ABOUT THIS TASK: Set the whole listing down again, word for word, with no pictures.

DATA:
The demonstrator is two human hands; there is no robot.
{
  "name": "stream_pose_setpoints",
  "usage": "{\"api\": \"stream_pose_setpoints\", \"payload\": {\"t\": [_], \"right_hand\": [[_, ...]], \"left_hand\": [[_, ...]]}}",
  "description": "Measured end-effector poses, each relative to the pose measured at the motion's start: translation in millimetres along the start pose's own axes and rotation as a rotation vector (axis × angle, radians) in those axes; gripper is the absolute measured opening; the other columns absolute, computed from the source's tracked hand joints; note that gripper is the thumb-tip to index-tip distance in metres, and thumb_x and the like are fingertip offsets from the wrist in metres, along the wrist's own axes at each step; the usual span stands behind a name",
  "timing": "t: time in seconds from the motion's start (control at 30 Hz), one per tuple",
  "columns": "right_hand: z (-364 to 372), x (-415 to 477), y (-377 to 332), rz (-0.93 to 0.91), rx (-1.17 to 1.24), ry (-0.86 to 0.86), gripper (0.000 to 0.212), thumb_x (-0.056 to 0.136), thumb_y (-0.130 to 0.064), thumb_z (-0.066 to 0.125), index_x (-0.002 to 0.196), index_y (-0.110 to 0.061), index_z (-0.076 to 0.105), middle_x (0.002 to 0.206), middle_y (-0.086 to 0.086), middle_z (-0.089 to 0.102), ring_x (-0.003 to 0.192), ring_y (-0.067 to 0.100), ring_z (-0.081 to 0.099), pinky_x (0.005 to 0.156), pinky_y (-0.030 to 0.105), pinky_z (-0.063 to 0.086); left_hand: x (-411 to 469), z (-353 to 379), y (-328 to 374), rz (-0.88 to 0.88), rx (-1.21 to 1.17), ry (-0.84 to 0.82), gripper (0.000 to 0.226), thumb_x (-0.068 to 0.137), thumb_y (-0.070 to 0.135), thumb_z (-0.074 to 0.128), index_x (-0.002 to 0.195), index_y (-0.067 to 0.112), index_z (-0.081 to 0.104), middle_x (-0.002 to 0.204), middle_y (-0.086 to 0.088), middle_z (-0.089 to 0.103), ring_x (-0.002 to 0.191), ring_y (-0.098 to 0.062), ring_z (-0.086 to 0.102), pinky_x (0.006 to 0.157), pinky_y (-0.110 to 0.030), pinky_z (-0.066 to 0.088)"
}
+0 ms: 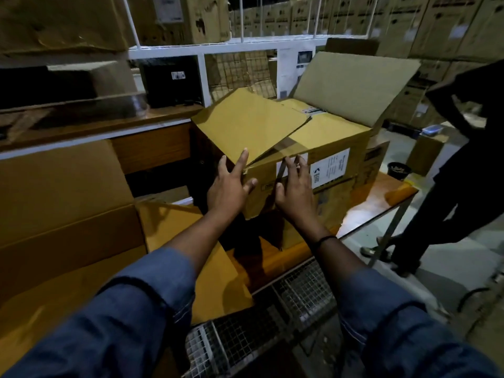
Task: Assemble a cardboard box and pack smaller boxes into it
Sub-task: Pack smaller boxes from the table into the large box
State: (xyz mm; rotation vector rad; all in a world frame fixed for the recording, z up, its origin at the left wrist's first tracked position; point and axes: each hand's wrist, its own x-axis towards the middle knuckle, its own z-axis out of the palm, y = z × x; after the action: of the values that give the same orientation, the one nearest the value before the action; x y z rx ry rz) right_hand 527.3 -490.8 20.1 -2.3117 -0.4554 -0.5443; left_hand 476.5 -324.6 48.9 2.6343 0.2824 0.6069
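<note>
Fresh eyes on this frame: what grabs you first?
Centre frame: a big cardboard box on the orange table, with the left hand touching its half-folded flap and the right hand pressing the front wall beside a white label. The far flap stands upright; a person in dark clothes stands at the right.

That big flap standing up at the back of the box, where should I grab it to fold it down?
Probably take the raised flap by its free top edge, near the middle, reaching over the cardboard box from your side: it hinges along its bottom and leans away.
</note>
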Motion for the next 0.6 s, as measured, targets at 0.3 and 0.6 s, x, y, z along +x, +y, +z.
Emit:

YOUR SOLUTION:
The demonstrator is two human hands; there is no robot.
{
  "name": "stream_pose_setpoints",
  "usage": "{\"api\": \"stream_pose_setpoints\", \"payload\": {\"t\": [_], \"right_hand\": [[_, ...]], \"left_hand\": [[_, ...]]}}",
  "description": "Measured end-effector poses, each relative to the pose measured at the motion's start: translation in millimetres along the start pose's own axes and rotation as a rotation vector (axis × angle, radians) in those axes; gripper is the absolute measured opening; the other columns absolute, computed from the source's tracked hand joints; note that gripper is the thumb-tip to index-tip distance in metres, and thumb_x and the like are fingertip offsets from the wrist in metres, along the wrist's own axes at each step; the usual span stands behind a name",
  "timing": "t: time in seconds from the motion's start (control at 30 Hz), one per tuple",
  "columns": "right_hand: z (-364 to 372), x (-415 to 477), y (-377 to 332), rz (-0.93 to 0.91), rx (-1.17 to 1.24), ry (-0.86 to 0.86), gripper (0.000 to 0.212), thumb_x (-0.056 to 0.136), thumb_y (-0.130 to 0.064), thumb_z (-0.066 to 0.125), index_x (-0.002 to 0.196), index_y (-0.110 to 0.061), index_z (-0.076 to 0.105), middle_x (0.002 to 0.206), middle_y (-0.086 to 0.086), middle_z (-0.089 to 0.102), ring_x (-0.003 to 0.192), ring_y (-0.067 to 0.100), ring_z (-0.081 to 0.099), pinky_x (0.005 to 0.156), pinky_y (-0.030 to 0.105), pinky_z (-0.063 to 0.086); left_hand: x (-411 to 469), z (-353 to 379), y (-328 to 374), rz (-0.88 to 0.88), rx (-1.21 to 1.17), ry (-0.84 to 0.82), gripper (0.000 to 0.226), thumb_x (-0.068 to 0.137), thumb_y (-0.070 to 0.135), thumb_z (-0.074 to 0.128), index_x (-0.002 to 0.195), index_y (-0.067 to 0.112), index_z (-0.081 to 0.104), middle_x (-0.002 to 0.204), middle_y (-0.086 to 0.088), middle_z (-0.089 to 0.103), ring_x (-0.002 to 0.191), ring_y (-0.098 to 0.062), ring_z (-0.086 to 0.102), pinky_x (0.006 to 0.157), pinky_y (-0.110 to 0.030), pinky_z (-0.066 to 0.088)"
}
+0 ms: 
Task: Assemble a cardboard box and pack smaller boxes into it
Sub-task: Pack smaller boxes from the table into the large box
State: (xyz mm; rotation vector rad; all in a world frame fixed for the recording, z up, its origin at the left wrist's first tracked position; point and axes: each hand's wrist, its own x-axis towards the middle knuckle, its own z-axis out of the palm, y = z × x; after the action: of the values that give the same orientation, the one nearest the value before the action; x y z rx ry rz) right_hand 527.3 -490.8 20.1 -2.3117 -0.4554 -0.5443; left_hand 476.5 -324.6 48.9 2.6343 0.2824 0.6069
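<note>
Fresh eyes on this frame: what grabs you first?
Centre frame: a big cardboard box on the orange table, with the left hand touching its half-folded flap and the right hand pressing the front wall beside a white label. The far flap stands upright; a person in dark clothes stands at the right.

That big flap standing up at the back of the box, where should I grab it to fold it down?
Probably take the raised flap by its free top edge, near the middle, reaching over the cardboard box from your side: it hinges along its bottom and leans away.
</note>
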Motion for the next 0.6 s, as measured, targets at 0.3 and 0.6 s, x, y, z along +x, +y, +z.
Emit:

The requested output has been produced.